» Supplied entries:
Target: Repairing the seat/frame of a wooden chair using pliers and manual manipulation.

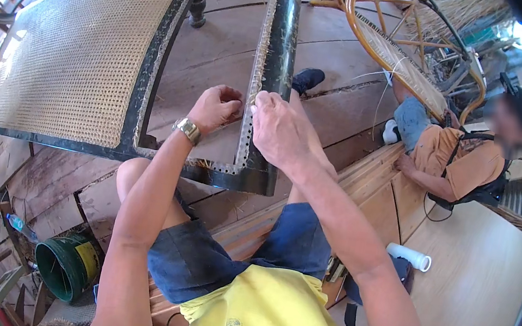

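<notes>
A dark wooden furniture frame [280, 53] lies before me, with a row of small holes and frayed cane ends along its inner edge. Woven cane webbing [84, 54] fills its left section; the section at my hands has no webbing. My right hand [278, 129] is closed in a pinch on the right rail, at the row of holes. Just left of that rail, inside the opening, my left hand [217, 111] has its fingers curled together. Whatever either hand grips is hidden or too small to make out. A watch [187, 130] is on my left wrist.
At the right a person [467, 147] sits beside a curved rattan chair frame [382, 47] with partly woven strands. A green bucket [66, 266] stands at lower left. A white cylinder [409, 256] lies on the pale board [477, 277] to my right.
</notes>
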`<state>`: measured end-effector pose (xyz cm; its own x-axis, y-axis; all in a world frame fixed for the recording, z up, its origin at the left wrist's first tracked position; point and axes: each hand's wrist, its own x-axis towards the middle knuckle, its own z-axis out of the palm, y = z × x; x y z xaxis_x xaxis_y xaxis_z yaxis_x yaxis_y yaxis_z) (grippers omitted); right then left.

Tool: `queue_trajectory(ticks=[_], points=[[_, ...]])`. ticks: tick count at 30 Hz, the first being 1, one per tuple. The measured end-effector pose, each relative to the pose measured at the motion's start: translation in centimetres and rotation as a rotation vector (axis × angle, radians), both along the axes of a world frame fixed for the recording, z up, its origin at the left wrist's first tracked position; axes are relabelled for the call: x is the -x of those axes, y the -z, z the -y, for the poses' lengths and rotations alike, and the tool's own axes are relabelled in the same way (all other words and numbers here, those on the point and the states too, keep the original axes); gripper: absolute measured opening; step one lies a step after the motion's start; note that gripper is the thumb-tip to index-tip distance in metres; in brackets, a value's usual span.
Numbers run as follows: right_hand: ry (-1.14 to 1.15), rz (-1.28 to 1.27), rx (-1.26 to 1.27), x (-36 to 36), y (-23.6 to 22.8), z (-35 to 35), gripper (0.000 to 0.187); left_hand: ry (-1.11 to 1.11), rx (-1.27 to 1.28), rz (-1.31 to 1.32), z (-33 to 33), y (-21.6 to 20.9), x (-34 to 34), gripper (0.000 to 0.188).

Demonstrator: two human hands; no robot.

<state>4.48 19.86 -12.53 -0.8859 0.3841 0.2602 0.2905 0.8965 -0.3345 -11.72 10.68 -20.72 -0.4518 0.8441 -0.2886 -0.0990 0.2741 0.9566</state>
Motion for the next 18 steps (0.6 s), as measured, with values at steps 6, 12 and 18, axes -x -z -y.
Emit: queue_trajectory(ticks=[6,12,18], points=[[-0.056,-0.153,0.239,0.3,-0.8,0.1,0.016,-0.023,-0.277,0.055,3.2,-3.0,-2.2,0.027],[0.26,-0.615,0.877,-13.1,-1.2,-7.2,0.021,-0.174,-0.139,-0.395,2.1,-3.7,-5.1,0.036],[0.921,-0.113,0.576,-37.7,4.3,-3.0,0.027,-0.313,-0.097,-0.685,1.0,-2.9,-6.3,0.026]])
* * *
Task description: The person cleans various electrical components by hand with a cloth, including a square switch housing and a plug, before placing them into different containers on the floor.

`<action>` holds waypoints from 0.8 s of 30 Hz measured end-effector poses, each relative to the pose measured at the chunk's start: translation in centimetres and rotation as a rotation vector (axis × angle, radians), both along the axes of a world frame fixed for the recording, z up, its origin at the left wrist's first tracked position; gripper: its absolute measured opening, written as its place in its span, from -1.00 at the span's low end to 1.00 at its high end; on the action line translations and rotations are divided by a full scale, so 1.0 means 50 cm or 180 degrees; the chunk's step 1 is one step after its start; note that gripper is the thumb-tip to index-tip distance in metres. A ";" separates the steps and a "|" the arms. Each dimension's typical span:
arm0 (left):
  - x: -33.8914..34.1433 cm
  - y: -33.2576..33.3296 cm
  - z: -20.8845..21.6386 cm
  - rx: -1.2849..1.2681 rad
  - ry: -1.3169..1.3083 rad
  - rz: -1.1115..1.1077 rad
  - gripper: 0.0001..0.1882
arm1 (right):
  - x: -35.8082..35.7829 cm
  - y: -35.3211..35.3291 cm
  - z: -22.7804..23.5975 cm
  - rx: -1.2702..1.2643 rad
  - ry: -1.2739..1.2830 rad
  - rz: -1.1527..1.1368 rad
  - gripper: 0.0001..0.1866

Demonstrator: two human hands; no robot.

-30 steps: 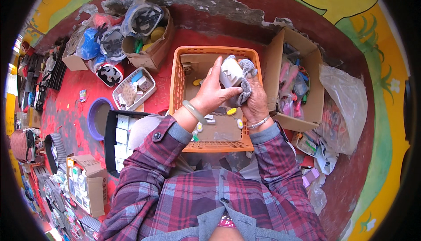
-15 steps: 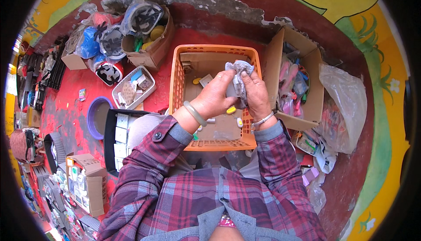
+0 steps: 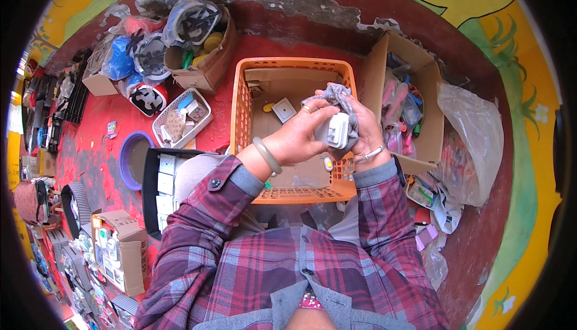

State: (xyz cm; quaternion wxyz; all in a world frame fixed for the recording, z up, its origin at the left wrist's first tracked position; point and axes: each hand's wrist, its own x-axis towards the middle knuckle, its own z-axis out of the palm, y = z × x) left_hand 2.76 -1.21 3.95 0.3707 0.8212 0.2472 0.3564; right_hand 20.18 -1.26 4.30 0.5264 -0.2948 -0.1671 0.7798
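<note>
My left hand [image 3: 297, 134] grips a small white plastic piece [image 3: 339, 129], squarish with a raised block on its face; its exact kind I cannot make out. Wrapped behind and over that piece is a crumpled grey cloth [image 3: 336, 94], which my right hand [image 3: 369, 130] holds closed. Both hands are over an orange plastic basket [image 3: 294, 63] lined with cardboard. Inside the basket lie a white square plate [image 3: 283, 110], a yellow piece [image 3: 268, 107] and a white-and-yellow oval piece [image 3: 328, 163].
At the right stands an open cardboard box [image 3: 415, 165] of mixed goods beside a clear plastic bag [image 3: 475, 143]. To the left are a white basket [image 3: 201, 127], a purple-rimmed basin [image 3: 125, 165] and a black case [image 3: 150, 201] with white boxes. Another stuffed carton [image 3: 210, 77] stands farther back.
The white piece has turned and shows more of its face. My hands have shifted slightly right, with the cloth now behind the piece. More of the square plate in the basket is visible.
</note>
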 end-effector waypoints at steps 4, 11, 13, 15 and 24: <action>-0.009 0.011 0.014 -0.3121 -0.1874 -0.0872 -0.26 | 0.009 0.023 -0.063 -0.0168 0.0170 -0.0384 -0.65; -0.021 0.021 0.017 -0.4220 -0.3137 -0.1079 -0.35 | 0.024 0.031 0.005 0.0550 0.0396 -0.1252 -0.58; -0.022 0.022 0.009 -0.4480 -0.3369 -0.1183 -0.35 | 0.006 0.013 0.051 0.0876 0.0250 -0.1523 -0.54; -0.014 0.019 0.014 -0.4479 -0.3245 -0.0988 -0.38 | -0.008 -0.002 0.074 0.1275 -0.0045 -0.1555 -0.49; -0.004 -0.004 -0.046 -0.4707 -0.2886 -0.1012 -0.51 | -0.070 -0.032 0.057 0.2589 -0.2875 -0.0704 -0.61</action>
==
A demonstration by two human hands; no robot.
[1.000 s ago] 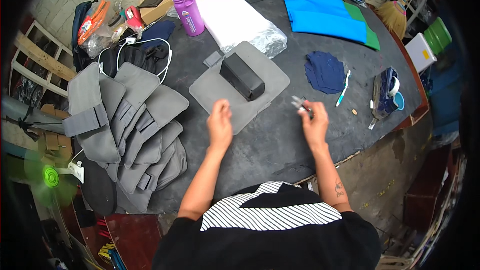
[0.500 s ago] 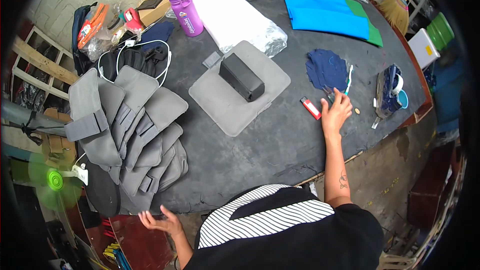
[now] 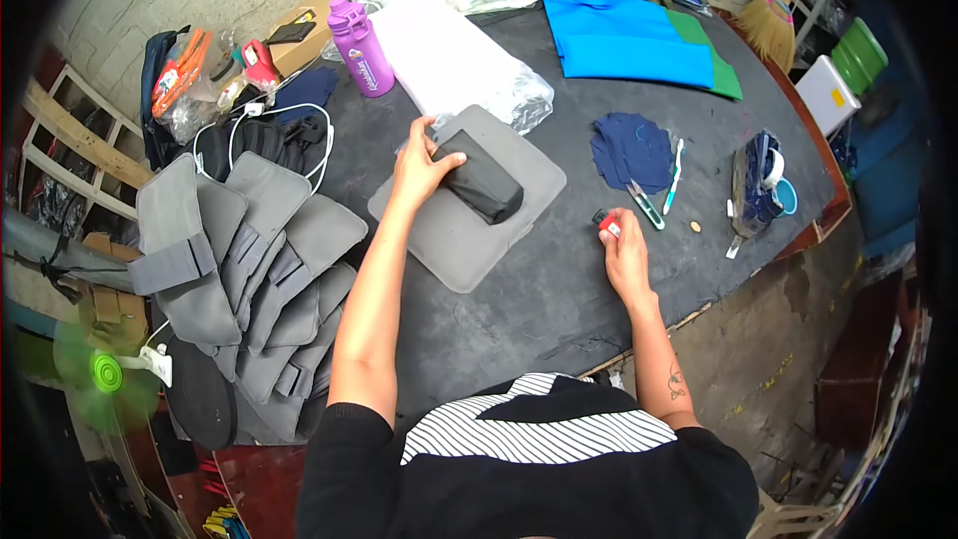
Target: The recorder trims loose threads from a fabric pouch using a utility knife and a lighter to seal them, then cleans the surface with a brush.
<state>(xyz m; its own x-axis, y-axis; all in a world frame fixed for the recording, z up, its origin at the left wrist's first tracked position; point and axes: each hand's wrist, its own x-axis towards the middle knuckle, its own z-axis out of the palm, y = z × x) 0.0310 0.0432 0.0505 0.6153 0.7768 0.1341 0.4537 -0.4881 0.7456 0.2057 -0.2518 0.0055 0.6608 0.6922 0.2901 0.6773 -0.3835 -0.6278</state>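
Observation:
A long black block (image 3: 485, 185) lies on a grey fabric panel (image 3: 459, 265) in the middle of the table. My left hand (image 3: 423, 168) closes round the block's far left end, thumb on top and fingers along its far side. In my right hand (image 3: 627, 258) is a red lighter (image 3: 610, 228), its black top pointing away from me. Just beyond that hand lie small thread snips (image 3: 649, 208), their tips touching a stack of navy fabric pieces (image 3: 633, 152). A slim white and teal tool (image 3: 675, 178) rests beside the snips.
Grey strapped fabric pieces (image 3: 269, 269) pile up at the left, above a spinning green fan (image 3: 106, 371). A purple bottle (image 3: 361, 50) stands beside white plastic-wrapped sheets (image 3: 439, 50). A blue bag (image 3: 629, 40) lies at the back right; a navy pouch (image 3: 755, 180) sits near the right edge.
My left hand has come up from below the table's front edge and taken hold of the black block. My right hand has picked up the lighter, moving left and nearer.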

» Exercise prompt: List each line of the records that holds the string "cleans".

» Response:
Task description: The person cleans various electrical components by hand with a cloth, including a square switch housing and a plug, before placing them into different containers on the floor.
Target: The recorder trims loose threads from a fabric pouch using a utility knife and a lighter to seal them, then cleans the surface with a brush.

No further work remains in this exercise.